DATA PROVIDED -
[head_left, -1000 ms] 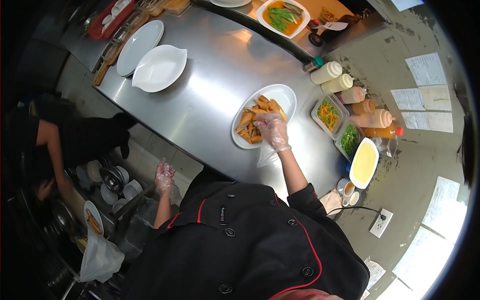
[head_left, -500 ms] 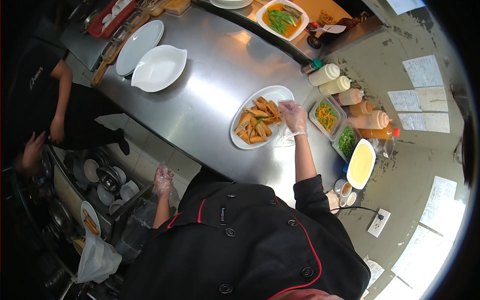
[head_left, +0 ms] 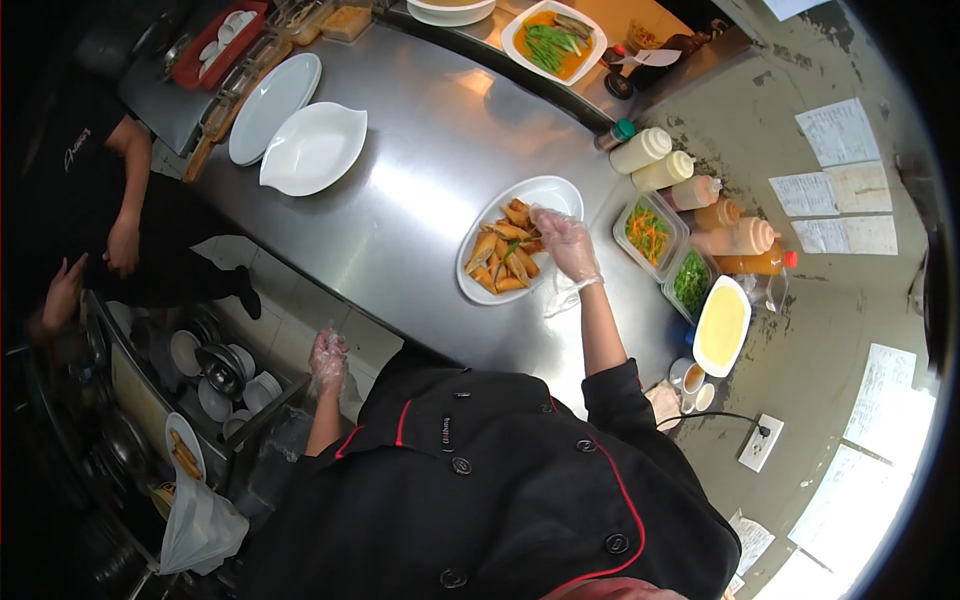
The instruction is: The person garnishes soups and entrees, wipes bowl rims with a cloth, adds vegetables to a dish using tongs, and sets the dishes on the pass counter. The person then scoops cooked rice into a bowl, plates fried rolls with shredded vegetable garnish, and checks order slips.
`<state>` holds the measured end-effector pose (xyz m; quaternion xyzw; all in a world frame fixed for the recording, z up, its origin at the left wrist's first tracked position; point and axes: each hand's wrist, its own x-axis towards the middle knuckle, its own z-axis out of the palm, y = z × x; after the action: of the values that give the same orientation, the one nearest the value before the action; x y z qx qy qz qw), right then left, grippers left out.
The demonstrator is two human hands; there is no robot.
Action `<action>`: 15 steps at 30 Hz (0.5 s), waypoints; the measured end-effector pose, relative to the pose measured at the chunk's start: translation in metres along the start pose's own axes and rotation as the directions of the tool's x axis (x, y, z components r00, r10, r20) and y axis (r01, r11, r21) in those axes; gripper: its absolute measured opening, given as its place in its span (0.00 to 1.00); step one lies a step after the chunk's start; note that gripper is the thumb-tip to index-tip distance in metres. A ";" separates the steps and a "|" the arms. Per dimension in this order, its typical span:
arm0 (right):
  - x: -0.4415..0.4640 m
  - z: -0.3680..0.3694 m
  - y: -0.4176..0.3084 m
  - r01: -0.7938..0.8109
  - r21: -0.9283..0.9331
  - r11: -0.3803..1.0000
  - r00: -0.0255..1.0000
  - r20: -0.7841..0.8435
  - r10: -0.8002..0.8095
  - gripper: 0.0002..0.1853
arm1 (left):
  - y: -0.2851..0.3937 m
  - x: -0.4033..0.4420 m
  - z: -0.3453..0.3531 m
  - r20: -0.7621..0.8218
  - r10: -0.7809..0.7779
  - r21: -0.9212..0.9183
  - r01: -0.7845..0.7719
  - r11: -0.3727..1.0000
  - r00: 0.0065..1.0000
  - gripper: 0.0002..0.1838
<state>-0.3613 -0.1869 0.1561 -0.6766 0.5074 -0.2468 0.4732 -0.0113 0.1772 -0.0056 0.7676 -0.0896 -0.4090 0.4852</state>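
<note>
Cut, golden-brown fried rolls (head_left: 506,256), with a few green bits on them, are heaped on a white oval plate (head_left: 563,195). Over the plate's right side, my right hand (head_left: 566,247) wears a clear plastic glove. Its fingertips are bunched together at the edge of the heap. What they pinch, if anything, is hidden. My left hand (head_left: 328,362), also gloved, hangs off the counter's near edge with curled fingers and nothing visible in them. Just right of my right hand are a tub of shredded carrot and greens (head_left: 648,237) and a tub of chopped green herbs (head_left: 690,280).
Squeeze bottles (head_left: 642,150) line the wall beside a dish of yellow liquid (head_left: 721,326). White plates (head_left: 275,108) and a leaf-shaped bowl (head_left: 314,148) lie on the steel counter's far left. A co-worker (head_left: 90,190) stands left, near a bin of bowls (head_left: 215,385).
My right hand has moved left, from the plate's right rim to the edge of the heaped rolls. My left hand stays about where it was. The view has shifted slightly.
</note>
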 end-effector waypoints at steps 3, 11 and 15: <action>-0.001 -0.012 -0.010 -0.075 0.188 0.979 0.997 0.030 0.071 0.15 | 0.005 -0.002 -0.001 -0.009 0.022 -0.056 -0.022 0.998 1.000 0.17; -0.022 -0.008 0.005 0.252 -0.193 0.948 0.964 0.139 -0.228 0.21 | -0.005 0.003 -0.005 -0.059 -0.098 0.086 0.103 0.991 0.993 0.16; -0.025 -0.078 -0.011 -0.054 -0.363 0.930 0.925 -0.370 -0.091 0.11 | -0.023 0.010 -0.010 -0.009 -0.038 -0.148 0.037 0.988 0.999 0.16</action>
<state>-0.4285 -0.1938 0.2030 -0.6967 0.6200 -0.2789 0.2289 -0.0035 0.1897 -0.0278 0.7335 -0.0416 -0.4189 0.5336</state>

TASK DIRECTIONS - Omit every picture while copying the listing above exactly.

SOLUTION -
[head_left, -1000 ms] 
[head_left, -500 ms] 
[head_left, +0 ms] 
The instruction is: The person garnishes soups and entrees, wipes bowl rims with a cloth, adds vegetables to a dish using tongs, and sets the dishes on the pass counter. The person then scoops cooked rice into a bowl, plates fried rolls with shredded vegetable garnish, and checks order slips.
`<state>` holds the measured end-effector pose (xyz m; quaternion xyzw; all in a world frame fixed for the recording, z up, its origin at the left wrist's first tracked position; point and axes: each hand's wrist, its own x-axis towards the middle knuckle, its own z-axis out of the palm, y = z × x; after the action: of the values that give the same orientation, the one nearest the value before the action; x y z qx qy qz qw), right then left, grippers left out.
The demonstrator is two human hands; there is no robot.
Action `<action>`: 15 steps at 30 Hz (0.5 s), waypoints; the measured end-effector pose, relative to the pose measured at the chunk's start: translation in metres along the start pose's own axes and rotation as the directions of the tool's x axis (x, y, z components r00, r10, r20) and y axis (r01, r11, r21) in those axes; gripper: its absolute measured opening, given as its place in its span (0.00 to 1.00); step one lies a step after the chunk's start; note that gripper is the thumb-tip to index-tip distance in metres. A ";" separates the steps and a "|" the arms. Per dimension in this order, its typical span:
arm0 (right):
  - x: -0.4415..0.4640 m
  - z: -0.3680..0.3694 m
  - y: -0.4176..0.3084 m
  - r01: -0.7938..0.8109
  - r21: -0.9283..0.9331
  - r11: -0.3803..1.0000
  - r00: -0.0255..1.0000
  - r20: -0.7841..0.8435
  - r10: -0.8002..0.8095
  - gripper: 0.0002..0.1853
arm1 (left):
  - y: -0.2851..0.3937 m
  - x: -0.4033..0.4420 m
  - z: -0.3453..0.3531 m
  - r20: -0.7621..0.8218
  - r10: -0.7809..0.7779
  - r21: -0.9212..0.9183
  - r01: -0.7845..0.7719
  - r11: -0.3727..1.0000
  - r00: 0.0065..1.0000
  - gripper: 0.0002..0.1838
<state>-0.3613 -0.1869 0.1561 -0.6766 0.5074 -0.2468 0.4732 -0.0113 0.1772 -0.0056 0.7676 -0.0896 -0.4090 0.4852</state>
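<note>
Cut, golden-brown fried rolls (head_left: 506,256), with a few green bits on them, are heaped on a white oval plate (head_left: 563,195). Over the plate's right side, my right hand (head_left: 566,247) wears a clear plastic glove. Its fingertips are bunched together at the edge of the heap. What they pinch, if anything, is hidden. My left hand (head_left: 328,362), also gloved, hangs off the counter's near edge with curled fingers and nothing visible in them. Just right of my right hand are a tub of shredded carrot and greens (head_left: 648,237) and a tub of chopped green herbs (head_left: 690,280).
Squeeze bottles (head_left: 642,150) line the wall beside a dish of yellow liquid (head_left: 721,326). White plates (head_left: 275,108) and a leaf-shaped bowl (head_left: 314,148) lie on the steel counter's far left. A co-worker (head_left: 90,190) stands left, near a bin of bowls (head_left: 215,385).
My right hand has moved left, from the plate's right rim to the edge of the heaped rolls. My left hand stays about where it was. The view has shifted slightly.
</note>
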 end-effector waypoints at steps 3, 11 and 15: <action>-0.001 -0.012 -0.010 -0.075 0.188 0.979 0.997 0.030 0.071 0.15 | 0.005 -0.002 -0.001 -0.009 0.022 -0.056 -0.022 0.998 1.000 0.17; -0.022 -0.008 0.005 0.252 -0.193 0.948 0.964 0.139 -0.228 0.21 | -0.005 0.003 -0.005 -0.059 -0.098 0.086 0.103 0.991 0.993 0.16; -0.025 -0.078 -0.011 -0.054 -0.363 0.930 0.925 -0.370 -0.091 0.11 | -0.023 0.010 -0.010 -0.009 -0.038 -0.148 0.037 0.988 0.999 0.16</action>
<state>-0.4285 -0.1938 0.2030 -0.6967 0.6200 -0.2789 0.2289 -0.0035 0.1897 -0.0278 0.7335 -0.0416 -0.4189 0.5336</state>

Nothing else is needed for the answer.